The most common monounsaturated fatty acids (MUFA) in daily nutrition is oleic acid, followed by palmitoleic acid, and vaccenic acid. Moreover, oleic acid represents the topmost MUFA provided in the diet (~90% of all MUFA). No dietary recommendations for MUFA are given by the National Institute of Medicine, the United States Department of Agriculture, the European Food and Safety Authority and the American Diabetes Association. In contrast, the Academy of Nutrition and Dietetics as well as the Canadian Dietetic Association both promote <20% MUFA of daily total energy consumption, while the American Heart Association sets a limit of 20% MUFA in their respective guidelines.
The comparison of the top versus the bottom third of combined MUFA subgroups (MUFA, olive oil, oleic acid, and MUFA:SFA) was associated with reduced risk of all-cause mortality (11%), cardiovascular mortality (12%), combined cardiovascular events (9%), and stroke (17%). In the ensuing subgroup analyses, this significant correlation could only be observed between higher intakes of olive oil and reduced risk of all-cause mortality, cardiovascular events, and stroke, respectively. In contrast, monounsaturated fatty acids of mixed animal and plant origin did not result in any significant effects with respect to these outcome parameters.

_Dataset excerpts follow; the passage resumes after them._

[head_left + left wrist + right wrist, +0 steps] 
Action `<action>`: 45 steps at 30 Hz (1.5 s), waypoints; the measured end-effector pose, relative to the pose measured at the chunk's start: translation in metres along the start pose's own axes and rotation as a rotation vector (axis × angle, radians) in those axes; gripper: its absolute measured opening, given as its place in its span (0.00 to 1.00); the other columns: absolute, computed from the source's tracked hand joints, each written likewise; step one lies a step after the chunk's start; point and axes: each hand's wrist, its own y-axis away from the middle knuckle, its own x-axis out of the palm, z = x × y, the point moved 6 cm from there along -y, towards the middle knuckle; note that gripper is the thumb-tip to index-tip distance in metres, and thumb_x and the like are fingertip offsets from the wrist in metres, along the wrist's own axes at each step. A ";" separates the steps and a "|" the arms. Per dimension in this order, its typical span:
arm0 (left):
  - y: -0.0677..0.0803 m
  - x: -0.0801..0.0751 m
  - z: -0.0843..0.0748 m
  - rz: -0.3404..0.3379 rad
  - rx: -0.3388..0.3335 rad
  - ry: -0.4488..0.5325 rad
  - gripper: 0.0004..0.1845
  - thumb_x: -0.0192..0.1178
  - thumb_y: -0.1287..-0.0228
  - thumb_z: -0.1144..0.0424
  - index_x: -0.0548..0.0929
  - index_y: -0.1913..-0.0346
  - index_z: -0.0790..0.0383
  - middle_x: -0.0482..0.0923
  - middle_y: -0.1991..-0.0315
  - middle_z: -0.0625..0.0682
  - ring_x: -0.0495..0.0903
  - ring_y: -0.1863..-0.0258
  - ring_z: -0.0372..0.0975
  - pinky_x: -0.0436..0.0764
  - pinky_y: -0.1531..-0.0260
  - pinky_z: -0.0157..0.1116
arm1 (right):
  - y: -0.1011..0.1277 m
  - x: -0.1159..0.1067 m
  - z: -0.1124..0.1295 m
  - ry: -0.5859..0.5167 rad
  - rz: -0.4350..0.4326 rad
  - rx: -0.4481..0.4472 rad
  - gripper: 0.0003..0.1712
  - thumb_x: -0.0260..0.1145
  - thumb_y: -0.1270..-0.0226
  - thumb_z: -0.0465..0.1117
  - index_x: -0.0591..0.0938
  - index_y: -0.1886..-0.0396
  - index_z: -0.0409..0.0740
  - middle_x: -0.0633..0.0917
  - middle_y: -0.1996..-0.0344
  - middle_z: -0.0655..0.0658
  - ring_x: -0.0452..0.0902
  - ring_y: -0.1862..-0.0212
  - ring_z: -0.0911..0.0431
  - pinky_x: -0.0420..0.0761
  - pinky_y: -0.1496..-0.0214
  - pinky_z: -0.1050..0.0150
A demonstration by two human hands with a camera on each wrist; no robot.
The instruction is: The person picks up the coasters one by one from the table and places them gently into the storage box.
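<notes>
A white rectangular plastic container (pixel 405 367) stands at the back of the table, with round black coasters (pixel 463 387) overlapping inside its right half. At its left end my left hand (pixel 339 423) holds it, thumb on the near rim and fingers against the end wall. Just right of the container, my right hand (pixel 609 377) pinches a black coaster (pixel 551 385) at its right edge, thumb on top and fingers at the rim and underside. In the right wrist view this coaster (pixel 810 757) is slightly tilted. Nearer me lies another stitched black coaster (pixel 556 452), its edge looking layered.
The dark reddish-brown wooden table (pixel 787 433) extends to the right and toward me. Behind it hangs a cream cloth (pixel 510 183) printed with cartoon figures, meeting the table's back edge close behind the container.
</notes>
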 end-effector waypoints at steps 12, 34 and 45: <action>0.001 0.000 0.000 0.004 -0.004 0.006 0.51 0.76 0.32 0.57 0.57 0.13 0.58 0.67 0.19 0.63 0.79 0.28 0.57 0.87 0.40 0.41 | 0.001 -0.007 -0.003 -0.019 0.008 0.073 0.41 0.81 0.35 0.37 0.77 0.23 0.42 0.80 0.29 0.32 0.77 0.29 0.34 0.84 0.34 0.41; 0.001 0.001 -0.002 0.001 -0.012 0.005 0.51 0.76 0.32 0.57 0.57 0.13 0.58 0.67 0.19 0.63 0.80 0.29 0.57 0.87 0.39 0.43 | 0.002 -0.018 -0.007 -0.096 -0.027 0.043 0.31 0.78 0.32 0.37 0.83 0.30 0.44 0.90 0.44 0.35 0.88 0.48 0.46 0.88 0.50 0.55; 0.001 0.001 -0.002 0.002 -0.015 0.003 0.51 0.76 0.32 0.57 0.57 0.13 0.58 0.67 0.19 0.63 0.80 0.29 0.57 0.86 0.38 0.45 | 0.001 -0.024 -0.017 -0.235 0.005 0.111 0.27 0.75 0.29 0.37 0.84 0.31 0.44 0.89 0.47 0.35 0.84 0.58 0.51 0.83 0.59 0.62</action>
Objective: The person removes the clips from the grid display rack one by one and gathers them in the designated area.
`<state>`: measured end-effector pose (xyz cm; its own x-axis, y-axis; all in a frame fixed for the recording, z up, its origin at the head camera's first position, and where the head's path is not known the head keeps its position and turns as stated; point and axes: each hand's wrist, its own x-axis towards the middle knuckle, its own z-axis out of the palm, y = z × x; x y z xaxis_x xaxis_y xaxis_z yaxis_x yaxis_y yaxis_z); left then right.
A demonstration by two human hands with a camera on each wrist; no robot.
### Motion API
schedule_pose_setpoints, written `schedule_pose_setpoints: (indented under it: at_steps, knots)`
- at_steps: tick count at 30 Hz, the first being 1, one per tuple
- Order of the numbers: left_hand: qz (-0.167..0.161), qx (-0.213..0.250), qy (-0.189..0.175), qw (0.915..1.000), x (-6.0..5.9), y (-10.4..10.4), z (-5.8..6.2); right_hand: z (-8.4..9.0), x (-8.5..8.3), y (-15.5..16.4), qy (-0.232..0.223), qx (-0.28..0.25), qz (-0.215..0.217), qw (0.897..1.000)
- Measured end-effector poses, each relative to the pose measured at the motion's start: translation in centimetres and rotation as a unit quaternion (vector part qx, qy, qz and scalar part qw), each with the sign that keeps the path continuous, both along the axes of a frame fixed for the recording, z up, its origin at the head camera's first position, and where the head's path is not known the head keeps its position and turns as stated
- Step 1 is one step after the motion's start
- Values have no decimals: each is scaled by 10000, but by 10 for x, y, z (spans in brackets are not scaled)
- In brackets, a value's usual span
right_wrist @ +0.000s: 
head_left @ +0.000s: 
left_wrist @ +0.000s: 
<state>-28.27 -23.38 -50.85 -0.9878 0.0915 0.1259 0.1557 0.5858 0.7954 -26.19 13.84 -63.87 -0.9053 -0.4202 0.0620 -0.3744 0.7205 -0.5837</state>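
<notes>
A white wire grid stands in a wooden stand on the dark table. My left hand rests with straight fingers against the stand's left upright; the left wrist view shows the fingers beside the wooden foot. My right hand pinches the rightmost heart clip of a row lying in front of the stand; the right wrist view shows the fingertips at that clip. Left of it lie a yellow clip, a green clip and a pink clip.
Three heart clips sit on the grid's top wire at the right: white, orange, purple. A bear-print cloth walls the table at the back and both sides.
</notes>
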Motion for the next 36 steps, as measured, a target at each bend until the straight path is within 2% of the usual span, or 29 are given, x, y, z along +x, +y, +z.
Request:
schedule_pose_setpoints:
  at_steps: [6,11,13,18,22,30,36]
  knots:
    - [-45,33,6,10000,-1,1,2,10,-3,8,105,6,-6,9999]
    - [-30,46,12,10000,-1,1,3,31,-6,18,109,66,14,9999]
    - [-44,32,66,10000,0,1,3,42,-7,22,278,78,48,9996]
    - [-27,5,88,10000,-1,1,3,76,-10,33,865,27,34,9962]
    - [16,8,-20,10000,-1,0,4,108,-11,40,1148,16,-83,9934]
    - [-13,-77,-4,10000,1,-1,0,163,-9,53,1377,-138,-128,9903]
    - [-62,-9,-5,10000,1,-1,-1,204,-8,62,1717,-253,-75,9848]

Apart from oleic acid, olive oil contains a number of bioactive compounds such as polyphenols which are especially prominent in virgin and extra-virgin olive oil, but not in refined olive oil. A key olive oil polyphenol is oleuropein (a compound that generates tyrosol and hydroxytyrosol), which accounts for approximately 80% of olive oil phenolic content and is a potent scavenger of superoxide radicals and inhibits LDL oxidation. There is a causal link between oxidative stress, inflammation, endothelial dysfunction, and CVD/CHD. A meta-analysis of intervention trials provide evidence that an MD decreases inflammation and improves endothelial function. When focusing on virgin olive oil consumption, the inverse correlation between olive oil and CHD risk found in the present meta-analysis is consistent with the fact that olive oil is not just a supplier of MUFA but of other biologically active components as well.